Incidentally, when this detail is pointed out to these progressive activists that I have been impugning, they get quite upset and insist that such things won’t really happen because it will depend on how regulations are written up and interpreted. (The memories of the Bush Administration deliberately ignoring and defying all manner of business regulations, let alone “legitimately” interpreting them in the most corporate-friendly way possible, seem to have slipped their minds.) The naivete would be truly amazing if I believed it really were naivete; as I have said, though, I think the simple answer is that they do not really care about the chronically ill. They are liars.
I will not be the pawn of a group of people who are interested in my life only as a tool to achieve partisan triumphs.

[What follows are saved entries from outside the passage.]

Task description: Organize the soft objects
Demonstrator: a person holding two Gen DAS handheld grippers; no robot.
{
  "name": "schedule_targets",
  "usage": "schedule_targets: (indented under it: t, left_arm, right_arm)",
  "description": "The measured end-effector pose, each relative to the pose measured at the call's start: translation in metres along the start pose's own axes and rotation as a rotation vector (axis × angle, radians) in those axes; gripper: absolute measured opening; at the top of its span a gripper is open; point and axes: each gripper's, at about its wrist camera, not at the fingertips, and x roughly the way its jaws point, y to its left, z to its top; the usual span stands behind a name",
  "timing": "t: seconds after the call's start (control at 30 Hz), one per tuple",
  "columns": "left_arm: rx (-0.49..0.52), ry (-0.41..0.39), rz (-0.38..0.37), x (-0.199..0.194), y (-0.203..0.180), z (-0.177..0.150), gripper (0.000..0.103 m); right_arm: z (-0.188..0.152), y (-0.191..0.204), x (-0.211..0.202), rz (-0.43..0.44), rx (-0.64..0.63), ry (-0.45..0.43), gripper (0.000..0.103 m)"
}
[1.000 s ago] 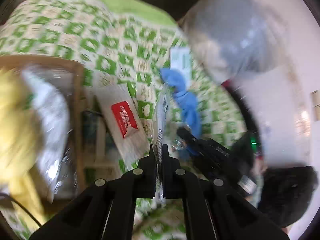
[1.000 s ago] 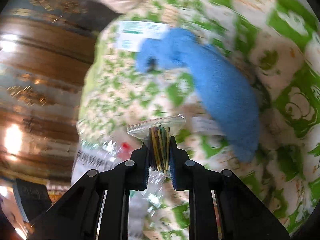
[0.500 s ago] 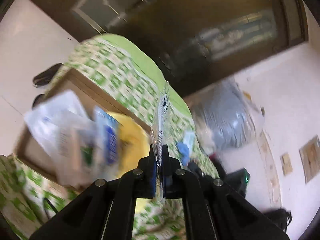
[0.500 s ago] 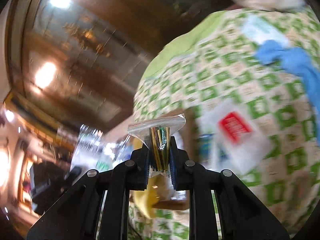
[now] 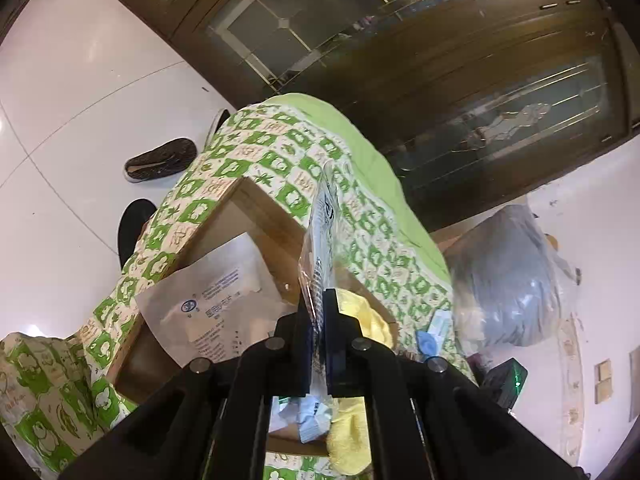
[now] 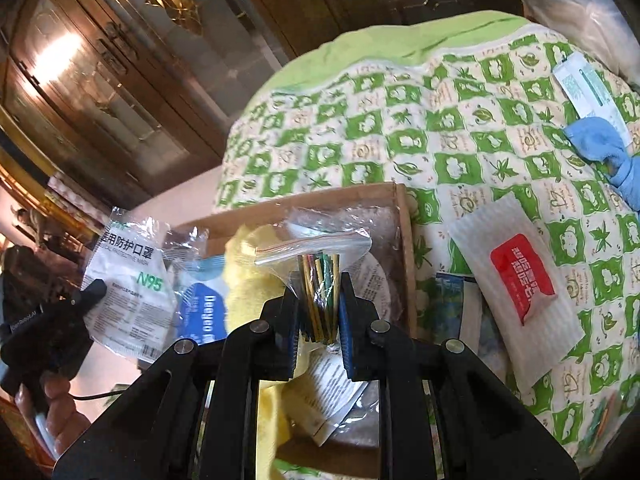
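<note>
My left gripper [image 5: 318, 312] is shut on a clear N95 mask packet [image 5: 322, 236], seen edge-on above the cardboard box [image 5: 264, 216]; the packet also shows in the right wrist view [image 6: 128, 280] with the left gripper [image 6: 90, 292] at its lower left. My right gripper [image 6: 319, 312] is shut on a small zip bag of coloured sticks [image 6: 316, 268], held over the box [image 6: 404, 240]. The box holds a yellow cloth [image 5: 360, 312], a white paper packet [image 5: 216, 304] and other packets. A blue soft toy [image 6: 604, 148] lies on the green checked bedspread [image 6: 400, 120].
A white pouch with a red label [image 6: 520, 296] lies right of the box, and a white-green packet [image 6: 584, 84] lies by the toy. Dark slippers [image 5: 160, 160] sit on the white floor. A grey plastic sack [image 5: 508, 280] stands past the bed, before wooden glass doors [image 5: 440, 60].
Both grippers have swung up and over from the bedspread to above the box, carrying the mask packet and the stick bag. The views have steadied.
</note>
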Motion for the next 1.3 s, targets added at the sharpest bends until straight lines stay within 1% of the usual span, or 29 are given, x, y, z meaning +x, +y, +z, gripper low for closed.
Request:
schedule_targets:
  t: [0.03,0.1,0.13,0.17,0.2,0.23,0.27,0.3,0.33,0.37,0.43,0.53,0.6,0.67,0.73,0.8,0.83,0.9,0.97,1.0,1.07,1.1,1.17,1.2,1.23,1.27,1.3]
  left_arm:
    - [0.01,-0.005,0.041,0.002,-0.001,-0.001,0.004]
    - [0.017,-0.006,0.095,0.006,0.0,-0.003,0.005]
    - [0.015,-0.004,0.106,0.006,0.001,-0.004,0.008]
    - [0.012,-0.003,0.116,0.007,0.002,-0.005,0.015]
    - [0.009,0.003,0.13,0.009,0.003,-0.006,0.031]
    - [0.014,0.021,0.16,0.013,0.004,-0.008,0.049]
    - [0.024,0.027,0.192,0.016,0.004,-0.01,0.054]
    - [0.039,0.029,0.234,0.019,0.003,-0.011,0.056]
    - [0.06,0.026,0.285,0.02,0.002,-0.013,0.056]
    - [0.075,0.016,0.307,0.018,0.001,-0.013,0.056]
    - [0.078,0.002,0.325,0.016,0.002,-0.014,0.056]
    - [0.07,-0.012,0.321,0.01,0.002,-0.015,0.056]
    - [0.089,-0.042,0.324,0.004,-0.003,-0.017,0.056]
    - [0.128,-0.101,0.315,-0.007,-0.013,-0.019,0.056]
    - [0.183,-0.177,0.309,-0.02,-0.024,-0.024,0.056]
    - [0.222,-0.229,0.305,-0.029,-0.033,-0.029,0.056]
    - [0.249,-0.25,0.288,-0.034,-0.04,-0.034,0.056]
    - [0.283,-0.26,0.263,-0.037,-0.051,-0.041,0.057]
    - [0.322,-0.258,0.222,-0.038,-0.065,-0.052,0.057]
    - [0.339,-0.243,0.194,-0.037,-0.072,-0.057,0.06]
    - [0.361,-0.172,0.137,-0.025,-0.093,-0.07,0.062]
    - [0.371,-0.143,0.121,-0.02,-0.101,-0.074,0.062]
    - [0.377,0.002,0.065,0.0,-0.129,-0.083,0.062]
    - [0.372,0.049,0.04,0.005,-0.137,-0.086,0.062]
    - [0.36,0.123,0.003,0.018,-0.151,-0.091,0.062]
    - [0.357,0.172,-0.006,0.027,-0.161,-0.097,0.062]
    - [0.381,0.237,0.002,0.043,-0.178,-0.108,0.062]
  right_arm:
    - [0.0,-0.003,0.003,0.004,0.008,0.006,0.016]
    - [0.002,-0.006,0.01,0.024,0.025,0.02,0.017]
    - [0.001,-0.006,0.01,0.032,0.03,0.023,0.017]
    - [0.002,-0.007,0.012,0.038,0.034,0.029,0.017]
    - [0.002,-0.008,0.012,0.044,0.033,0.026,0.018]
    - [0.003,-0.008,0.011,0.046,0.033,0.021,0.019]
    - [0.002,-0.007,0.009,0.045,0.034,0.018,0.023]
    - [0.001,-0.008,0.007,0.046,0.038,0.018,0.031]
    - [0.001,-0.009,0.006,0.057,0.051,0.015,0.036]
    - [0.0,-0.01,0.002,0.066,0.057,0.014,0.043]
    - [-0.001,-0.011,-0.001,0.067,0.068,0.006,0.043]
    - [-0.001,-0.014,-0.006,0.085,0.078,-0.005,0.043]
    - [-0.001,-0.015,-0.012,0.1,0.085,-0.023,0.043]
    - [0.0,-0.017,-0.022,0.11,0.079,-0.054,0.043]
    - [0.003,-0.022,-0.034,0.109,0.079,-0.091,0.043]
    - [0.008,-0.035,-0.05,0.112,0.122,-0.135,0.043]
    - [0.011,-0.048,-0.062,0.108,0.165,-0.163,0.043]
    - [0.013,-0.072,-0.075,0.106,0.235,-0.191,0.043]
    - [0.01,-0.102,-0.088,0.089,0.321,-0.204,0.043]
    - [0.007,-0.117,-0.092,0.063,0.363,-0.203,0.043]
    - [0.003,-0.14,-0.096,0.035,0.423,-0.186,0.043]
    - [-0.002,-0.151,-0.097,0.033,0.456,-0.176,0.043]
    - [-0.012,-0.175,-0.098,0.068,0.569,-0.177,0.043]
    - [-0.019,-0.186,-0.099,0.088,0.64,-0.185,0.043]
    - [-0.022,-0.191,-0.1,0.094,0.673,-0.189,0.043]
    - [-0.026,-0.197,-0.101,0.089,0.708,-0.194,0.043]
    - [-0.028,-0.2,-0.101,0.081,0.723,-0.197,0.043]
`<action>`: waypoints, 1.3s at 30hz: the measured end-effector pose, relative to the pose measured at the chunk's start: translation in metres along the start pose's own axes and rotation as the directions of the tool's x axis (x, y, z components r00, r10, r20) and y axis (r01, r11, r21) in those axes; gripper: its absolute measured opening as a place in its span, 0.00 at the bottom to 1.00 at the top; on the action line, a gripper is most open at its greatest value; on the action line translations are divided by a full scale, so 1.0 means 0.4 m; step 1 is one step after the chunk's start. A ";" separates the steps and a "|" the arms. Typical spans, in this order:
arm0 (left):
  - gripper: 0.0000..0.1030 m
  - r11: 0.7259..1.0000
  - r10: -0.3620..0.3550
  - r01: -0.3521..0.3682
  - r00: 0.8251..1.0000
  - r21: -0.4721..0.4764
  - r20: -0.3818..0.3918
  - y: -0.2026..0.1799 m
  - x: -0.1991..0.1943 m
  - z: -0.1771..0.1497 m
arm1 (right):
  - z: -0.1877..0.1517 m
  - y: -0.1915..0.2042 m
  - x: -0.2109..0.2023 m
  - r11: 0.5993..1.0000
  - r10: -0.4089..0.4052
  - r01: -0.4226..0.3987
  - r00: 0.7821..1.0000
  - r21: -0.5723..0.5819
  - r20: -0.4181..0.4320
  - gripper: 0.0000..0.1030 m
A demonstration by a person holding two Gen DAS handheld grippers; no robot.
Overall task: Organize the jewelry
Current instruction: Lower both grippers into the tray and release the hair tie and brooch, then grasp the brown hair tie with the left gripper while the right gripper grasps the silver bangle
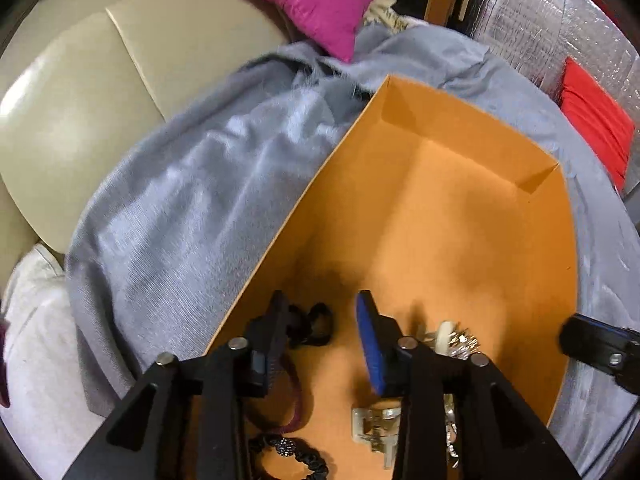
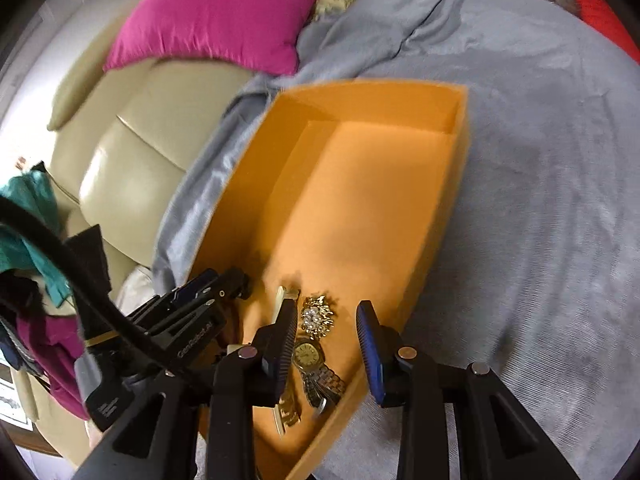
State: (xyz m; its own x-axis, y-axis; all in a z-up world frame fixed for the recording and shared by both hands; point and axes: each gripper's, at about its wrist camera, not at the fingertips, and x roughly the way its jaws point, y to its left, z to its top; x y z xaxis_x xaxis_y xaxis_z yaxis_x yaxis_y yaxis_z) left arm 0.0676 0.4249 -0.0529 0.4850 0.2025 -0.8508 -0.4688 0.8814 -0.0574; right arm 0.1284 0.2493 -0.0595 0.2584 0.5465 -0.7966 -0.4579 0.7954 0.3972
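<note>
An open orange box [image 1: 460, 208] [image 2: 384, 184] lies on a grey cloth. At its near end lie a black beaded bracelet [image 1: 296, 456], a black scrunchie-like loop [image 1: 316, 324], a maroon band [image 1: 296, 404], a silver clasp piece [image 1: 372, 428] and a sparkly brooch [image 1: 460, 342]. In the right wrist view a gold watch [image 2: 310, 356] and a gold brooch [image 2: 318, 316] lie in the box. My left gripper [image 1: 322, 320] is open and empty above the near end. My right gripper [image 2: 326, 332] is open, its jaws either side of the watch and brooch, over the box's right wall.
A grey cloth [image 1: 208, 200] [image 2: 540, 200] covers the surface under the box. A beige leather sofa [image 1: 80, 120] with a magenta cushion [image 2: 224, 12] lies behind. A red item [image 1: 596, 120] lies at the far right. The left gripper's body [image 2: 188, 320] shows beside the right one.
</note>
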 end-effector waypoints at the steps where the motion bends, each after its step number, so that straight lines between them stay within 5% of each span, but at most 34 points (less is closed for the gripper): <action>1: 0.37 1.000 0.007 -0.007 1.000 0.006 0.017 -0.007 -0.008 0.006 | -0.006 -0.009 -0.023 1.000 0.003 -0.004 1.000 0.008 0.019 0.33; 8: 0.47 0.997 0.063 -0.073 0.974 0.038 0.218 -0.110 -0.123 0.024 | -0.071 -0.162 -0.215 0.995 0.007 -0.022 0.988 0.097 0.153 0.33; 12: 0.54 0.993 -0.009 -0.032 0.936 0.111 0.352 -0.249 -0.202 0.013 | -0.138 -0.311 -0.325 0.981 -0.025 -0.018 0.975 0.191 0.223 0.33; 16: 0.59 0.972 -0.129 0.037 0.908 0.232 0.398 -0.409 -0.242 -0.017 | -0.232 -0.488 -0.439 0.954 -0.082 -0.003 0.959 0.300 0.270 0.33; 23: 0.59 0.870 -0.346 0.200 0.899 0.450 0.270 -0.704 -0.239 -0.123 | -0.429 -0.798 -0.647 0.862 -0.165 -0.069 0.899 0.502 0.406 0.34; 29: 0.59 0.764 -0.472 0.322 0.869 0.559 0.145 -0.891 -0.236 -0.209 | -0.562 -1.032 -0.742 0.732 -0.203 -0.225 0.829 0.643 0.521 0.34; 36: 0.59 0.679 -0.579 0.487 0.815 0.550 -0.006 -1.030 -0.212 -0.281 | -0.573 -1.154 -0.754 0.671 -0.201 -0.280 0.822 0.686 0.532 0.34; 39: 0.59 0.641 -0.618 0.540 0.785 0.546 -0.051 -1.089 -0.204 -0.304 | -0.565 -1.187 -0.739 0.671 -0.187 -0.262 0.846 0.694 0.500 0.34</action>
State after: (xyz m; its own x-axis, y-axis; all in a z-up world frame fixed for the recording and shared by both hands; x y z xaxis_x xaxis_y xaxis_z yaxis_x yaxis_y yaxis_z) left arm 0.1424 -0.0275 -0.0221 0.6327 -0.4072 -0.6587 0.3643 0.9071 -0.2108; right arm 0.0771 -0.3490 -0.1158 0.7294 0.4443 -0.5201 0.2154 0.5725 0.7911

I’ve watched it happen once before, and all I got in return was disappointment and betrayal. Say what you will about the Republican activists; at least they make it plain that they don’t care three straws about people like me. If they decide that they would use us left-wing opponents for their own goals and then discard us, it’s no different from what the progressive activists and politicians would do—except that we can also use them.